= Liaw Yun-fan =

Taiwanese hepatologist

Liaw Yun-fan (廖運範; born 1942) is a Taiwanese hepatologist.

He attended Hsinchu Senior High School and earned his medical degree from the College of Medicine at National Taiwan University in 1967. Liaw completed his residency in internal medicine at National Taiwan University, where he became chief resident. After Liaw's residency, he began teaching as a clinical assistant professor at the National Defense Medical Center. He joined the Chang Gung University Medical College faculty in 1987, having served as director of the affiliated Department of Hepato-Gastroenterology and the Liver Research Unit at the Chang Gung Memorial Hospital since 1976. Liaw was named a member of the Academia Sinica in 2000. That same year, he helped compile a hepatitis B prevention guide for use across Asia after attending the International Liver Congress in Fukuoka, Japan. In 2012, Liaw was appointed distinguished chair professor, and was honored by the European Association for the Study of the Liver as the 2013 recipient of its International Recognition Award.

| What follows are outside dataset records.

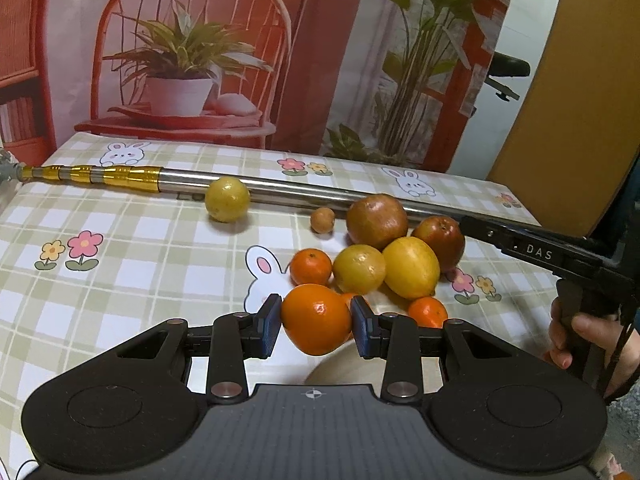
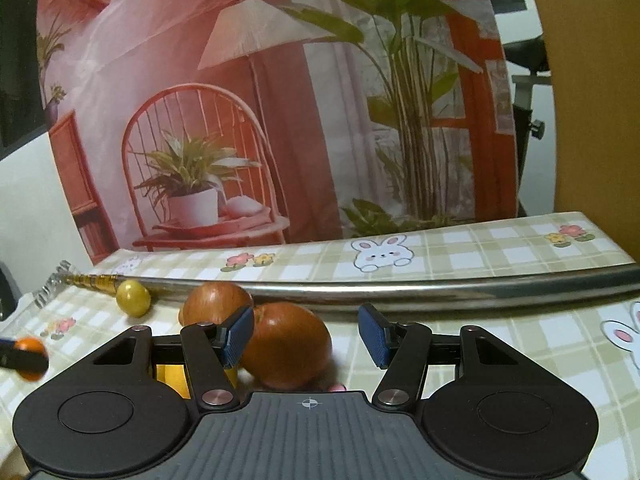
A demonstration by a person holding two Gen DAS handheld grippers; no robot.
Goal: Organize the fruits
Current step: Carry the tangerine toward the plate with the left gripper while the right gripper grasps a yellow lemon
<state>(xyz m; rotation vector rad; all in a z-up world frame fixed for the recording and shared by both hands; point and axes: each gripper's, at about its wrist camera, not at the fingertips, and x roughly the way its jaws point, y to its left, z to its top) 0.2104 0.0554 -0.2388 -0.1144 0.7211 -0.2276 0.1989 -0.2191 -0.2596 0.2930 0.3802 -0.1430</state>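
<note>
My left gripper (image 1: 316, 312) is shut on a large orange (image 1: 316, 320), which hangs above the tablecloth with a blue pad on each side. Just beyond it lies a pile of fruit: two small tangerines (image 1: 311, 266), two yellow lemons (image 1: 411, 267), a brownish apple (image 1: 377, 221) and a red apple (image 1: 439, 238). My right gripper (image 2: 306, 320) is open around the red apple (image 2: 286, 346). The left pad is at the apple's side and the right pad stands clear of it. A yellow-green round fruit (image 1: 227, 199) and a small brown fruit (image 1: 322, 220) lie apart.
A long metal pole (image 1: 280, 188) with a gold end lies across the checked tablecloth (image 1: 140, 248) behind the fruit. A hand (image 1: 584, 336) holds a black handle at the right. A pale rounded object (image 1: 340, 368) shows under my left gripper. A printed backdrop stands behind the table.
</note>
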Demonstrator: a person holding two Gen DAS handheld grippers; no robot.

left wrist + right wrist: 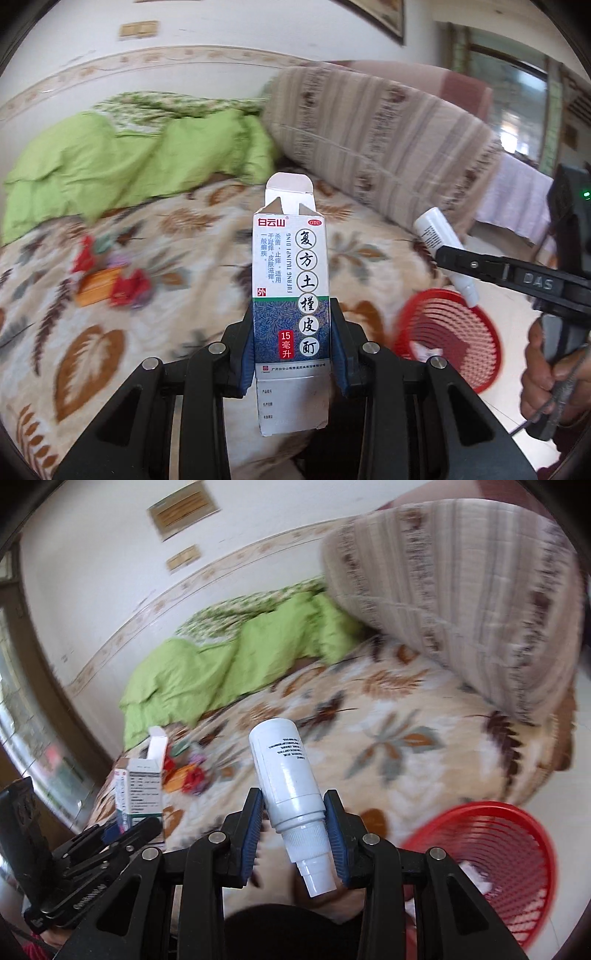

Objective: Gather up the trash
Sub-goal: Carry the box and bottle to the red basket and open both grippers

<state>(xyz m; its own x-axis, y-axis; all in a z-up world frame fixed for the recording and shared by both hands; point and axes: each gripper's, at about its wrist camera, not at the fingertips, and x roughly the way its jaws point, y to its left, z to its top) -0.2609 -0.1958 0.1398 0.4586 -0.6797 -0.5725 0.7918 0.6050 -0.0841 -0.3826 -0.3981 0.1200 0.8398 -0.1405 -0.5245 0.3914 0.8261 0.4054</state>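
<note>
1. The left gripper (291,341) is clamping an open-topped medicine box (291,288), holding it upright above the leaf-patterned bedspread (177,236).
2. The right gripper (295,834) is clamping a white bottle (286,779), nozzle toward the camera.
3. A red mesh basket (517,853) is sitting on the floor beside the bed.
4. Red and orange wrappers (110,280) are lying on the bedspread.

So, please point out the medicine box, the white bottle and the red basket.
medicine box (291,280): left wrist view, middle of its printed front.
white bottle (286,771): right wrist view, middle of its body.
red basket (517,853): right wrist view, inner slatted wall.
</note>
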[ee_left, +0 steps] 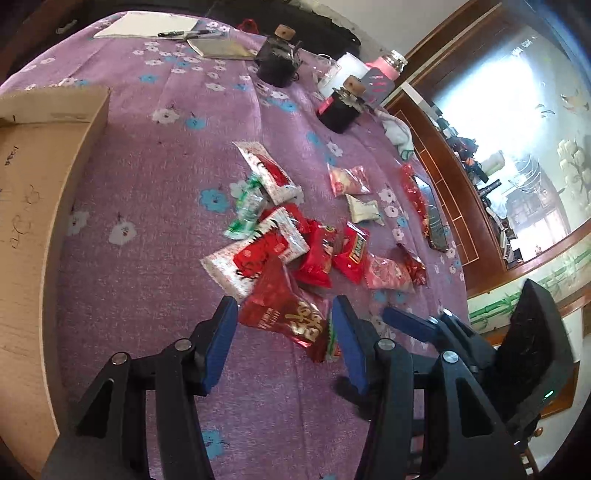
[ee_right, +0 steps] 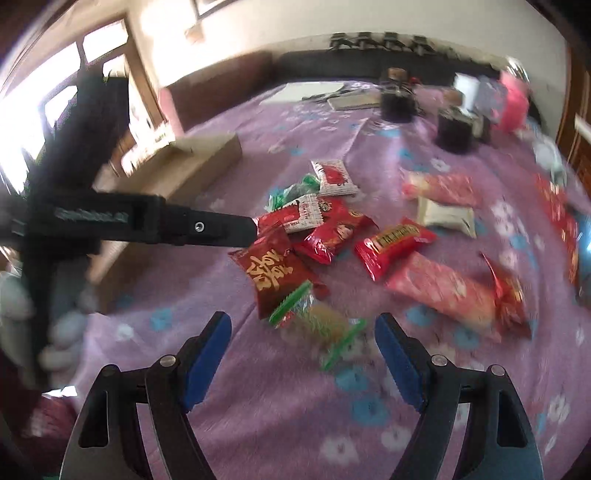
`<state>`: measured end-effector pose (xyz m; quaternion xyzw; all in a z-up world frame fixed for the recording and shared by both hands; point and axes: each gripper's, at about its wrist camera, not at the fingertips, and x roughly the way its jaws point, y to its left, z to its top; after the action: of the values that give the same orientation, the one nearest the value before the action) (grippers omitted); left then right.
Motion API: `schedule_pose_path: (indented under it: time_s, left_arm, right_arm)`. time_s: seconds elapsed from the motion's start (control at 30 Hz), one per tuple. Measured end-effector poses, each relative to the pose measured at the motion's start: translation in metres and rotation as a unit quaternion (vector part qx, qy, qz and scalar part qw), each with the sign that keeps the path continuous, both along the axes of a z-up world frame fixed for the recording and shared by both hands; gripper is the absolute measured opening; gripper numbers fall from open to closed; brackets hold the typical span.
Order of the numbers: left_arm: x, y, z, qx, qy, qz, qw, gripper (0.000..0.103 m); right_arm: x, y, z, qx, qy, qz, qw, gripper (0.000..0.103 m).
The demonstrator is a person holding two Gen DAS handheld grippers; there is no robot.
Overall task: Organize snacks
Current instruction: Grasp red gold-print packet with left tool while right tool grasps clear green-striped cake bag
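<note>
Snacks: dark red packet dead ahead of my left gripper — jaws half-open, empty.
Green-edged packet: probably lies slantwise before my right gripper — wide, empty.

A purple floral tablecloth covers the surface. Dark wooden panelling frames a bright painted glass panel. Daylight enters through windows; the wall is white.

Ahead of my left tongs the snack packets lie heaped on the counter; the cardboard box sits left, two jars far behind, my right tongs alongside.
</note>
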<state>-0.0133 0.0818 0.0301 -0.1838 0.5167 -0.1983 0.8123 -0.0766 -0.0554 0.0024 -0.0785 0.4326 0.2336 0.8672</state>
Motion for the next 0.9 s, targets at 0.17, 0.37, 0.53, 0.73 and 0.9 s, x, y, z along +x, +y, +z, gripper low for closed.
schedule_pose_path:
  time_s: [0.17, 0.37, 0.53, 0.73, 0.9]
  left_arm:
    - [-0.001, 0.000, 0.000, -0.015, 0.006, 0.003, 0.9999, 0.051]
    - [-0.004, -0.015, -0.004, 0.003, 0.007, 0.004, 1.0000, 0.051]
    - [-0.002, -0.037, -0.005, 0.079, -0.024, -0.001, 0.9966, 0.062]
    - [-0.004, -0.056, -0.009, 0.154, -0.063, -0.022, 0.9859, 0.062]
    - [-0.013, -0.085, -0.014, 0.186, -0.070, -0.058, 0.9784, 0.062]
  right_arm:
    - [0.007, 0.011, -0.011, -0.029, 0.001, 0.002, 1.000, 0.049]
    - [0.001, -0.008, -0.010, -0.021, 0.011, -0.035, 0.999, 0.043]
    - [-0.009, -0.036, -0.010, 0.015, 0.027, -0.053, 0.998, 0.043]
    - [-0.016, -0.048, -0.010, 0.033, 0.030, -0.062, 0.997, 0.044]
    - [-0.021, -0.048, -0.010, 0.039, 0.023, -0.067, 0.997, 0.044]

Liaw has been critical of Pan-Blue Coalition supporters and policies. In 2013, he signed a petition opposing the implementation of the Cross-Strait Service Trade Agreement. In 2017, he lent support to a petition advocating the protection of corals found near Guantang Industrial Park in Taoyuan. Liaw signed a petition in April 2019 calling for William Lai and Tsai Ing-wen, contestants in the 2019 Democratic Progressive Party presidential primary, to join forces and form the party's ticket for the 2020 presidential election. In the 2022 local elections, Liaw and Lee Ming-liang jointly organized a petition supporting Chen Shih-chung's bid for the Taipei mayoralty.